You know, I just get embarrassed for my countrymen and women when I read interviews such as the one with the Polish Foreign Minister (NYT Magazine today). Highlight: NYT: Have you been watching the televised debates between President Bush and Senator Kerry? Cimoszewicz: I will not comment on the present position of the leading contenders. [nc: an overwhelming majority of foreign leaders have endorsed Kerry; not Poland! Ever hopeful for that investment of American capital, can’t it recognize that even after blindly counting itself as part of the coalition of the damned willing, no such investment is forthcoming?] Any high points in that interview? And admission that more than 70% of Poles, lovers of all things American that they are, now strongly oppose Poland’s support for the American invasion of Iraq. Is Cimoszewicz a fan of life in this country? He likes Central Park, George Gershwin, and a real American steak – though 'once a year' is enough for him. I guess it could have been worse. He could have said he favored Dallas for vacations and preferred a visit to Crawford over a stroll through Central Park.
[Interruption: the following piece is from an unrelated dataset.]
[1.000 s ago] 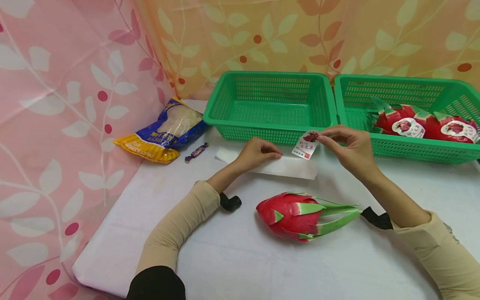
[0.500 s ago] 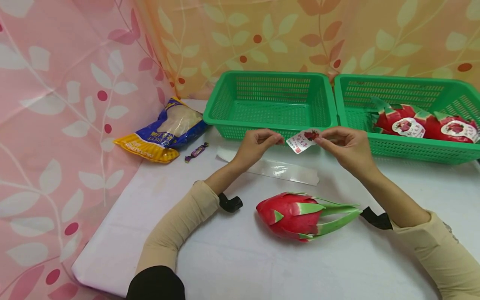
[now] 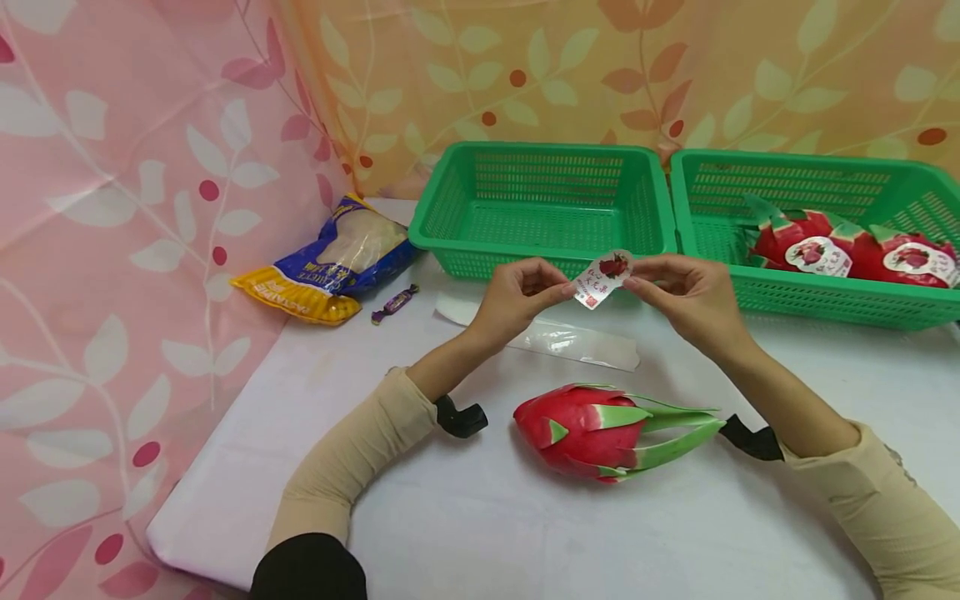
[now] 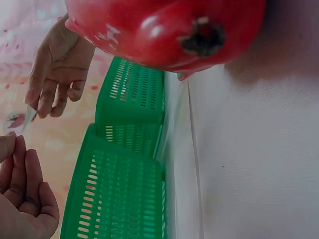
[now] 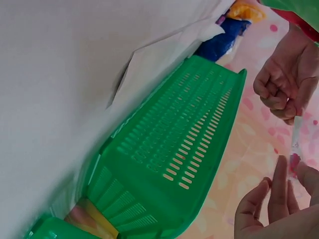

The steak, I'm thinking, is a nod toward the Lone Star state.

Seventeenth street pre-election diary*


17th and Irving Place Posted by Hello
Seventeen days.

Washington Irving: a lawyer, writer, traveler.

Washington Irving High School (at the corner of 17th and Irving Place): the school rated as the most dangerous in all of Manhattan (it was ranked this year as almost ten times as violent as the average New York City School – razor blade slashing, for instance, are common, as are high suspension rates – the highest in the city, and low attendance rates – not surprisingly, the lowest in the city).

Under the federal “No Child Left Behind” law, this school has been identified as “in need of improvement.” However, from what I have been reading, at Washington Irving, the only resource that has been thrown at the school is an increased number of police officers.